» **WORK INSTRUCTION**
Wherever the word "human" occurs in the lines below, copy the whole line.

» **INPUT MATERIAL**
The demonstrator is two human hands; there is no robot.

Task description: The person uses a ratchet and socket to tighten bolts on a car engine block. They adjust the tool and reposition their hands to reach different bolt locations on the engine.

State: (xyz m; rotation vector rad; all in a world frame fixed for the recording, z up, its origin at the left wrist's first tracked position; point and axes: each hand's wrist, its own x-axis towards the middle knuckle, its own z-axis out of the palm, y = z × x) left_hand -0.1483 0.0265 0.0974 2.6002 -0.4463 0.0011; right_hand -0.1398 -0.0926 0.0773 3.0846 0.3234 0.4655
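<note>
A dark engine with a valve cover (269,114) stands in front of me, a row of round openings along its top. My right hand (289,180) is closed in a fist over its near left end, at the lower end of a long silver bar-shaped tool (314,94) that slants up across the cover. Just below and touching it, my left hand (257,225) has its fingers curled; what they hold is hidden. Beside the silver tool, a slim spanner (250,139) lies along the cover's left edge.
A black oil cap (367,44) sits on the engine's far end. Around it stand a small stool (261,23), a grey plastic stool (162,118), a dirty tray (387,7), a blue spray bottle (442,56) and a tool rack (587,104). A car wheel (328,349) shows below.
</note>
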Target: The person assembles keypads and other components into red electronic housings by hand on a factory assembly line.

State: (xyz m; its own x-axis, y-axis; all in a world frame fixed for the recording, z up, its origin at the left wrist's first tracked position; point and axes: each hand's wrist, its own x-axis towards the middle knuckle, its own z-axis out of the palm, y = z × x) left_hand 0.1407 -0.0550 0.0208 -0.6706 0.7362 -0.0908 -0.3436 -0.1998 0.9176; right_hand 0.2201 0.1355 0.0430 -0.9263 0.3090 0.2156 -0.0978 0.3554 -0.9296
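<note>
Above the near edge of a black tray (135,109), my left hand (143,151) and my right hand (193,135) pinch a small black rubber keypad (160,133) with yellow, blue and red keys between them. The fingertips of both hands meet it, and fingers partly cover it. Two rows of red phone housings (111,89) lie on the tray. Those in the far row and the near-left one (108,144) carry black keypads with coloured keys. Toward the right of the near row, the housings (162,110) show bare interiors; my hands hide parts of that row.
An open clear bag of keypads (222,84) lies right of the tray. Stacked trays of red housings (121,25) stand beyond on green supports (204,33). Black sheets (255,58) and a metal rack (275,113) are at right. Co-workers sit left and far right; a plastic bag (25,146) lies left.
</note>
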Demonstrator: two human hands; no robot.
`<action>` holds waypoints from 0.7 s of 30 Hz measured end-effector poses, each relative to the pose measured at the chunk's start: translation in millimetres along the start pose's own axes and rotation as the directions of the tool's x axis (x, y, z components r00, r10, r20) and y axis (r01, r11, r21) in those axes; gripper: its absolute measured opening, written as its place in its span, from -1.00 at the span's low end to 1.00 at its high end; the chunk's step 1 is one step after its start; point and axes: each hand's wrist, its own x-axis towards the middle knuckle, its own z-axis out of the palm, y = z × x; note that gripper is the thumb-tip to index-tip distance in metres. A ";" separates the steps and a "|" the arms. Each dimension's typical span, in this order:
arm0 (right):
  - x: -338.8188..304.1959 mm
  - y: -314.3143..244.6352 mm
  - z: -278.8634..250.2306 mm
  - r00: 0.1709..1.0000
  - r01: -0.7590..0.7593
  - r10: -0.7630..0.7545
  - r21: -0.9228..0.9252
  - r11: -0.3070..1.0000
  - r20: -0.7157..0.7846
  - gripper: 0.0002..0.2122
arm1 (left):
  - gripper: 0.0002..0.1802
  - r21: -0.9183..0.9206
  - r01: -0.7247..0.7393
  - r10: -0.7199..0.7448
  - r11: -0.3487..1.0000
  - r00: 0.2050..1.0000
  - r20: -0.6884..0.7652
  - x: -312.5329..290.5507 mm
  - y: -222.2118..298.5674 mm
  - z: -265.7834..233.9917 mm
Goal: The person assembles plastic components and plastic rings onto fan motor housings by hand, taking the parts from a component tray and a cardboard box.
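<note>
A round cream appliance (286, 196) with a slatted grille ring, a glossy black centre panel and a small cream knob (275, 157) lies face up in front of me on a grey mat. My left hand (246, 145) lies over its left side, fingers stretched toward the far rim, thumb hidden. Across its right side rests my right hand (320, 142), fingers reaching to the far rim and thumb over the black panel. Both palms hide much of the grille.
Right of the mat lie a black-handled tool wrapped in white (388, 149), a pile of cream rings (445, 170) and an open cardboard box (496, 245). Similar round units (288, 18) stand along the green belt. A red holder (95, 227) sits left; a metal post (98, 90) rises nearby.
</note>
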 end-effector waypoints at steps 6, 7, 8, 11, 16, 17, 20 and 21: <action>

» **OUTPUT OF THE TASK**
The demonstrator is two human hands; there is no robot.
Demonstrator: two human hands; no robot.

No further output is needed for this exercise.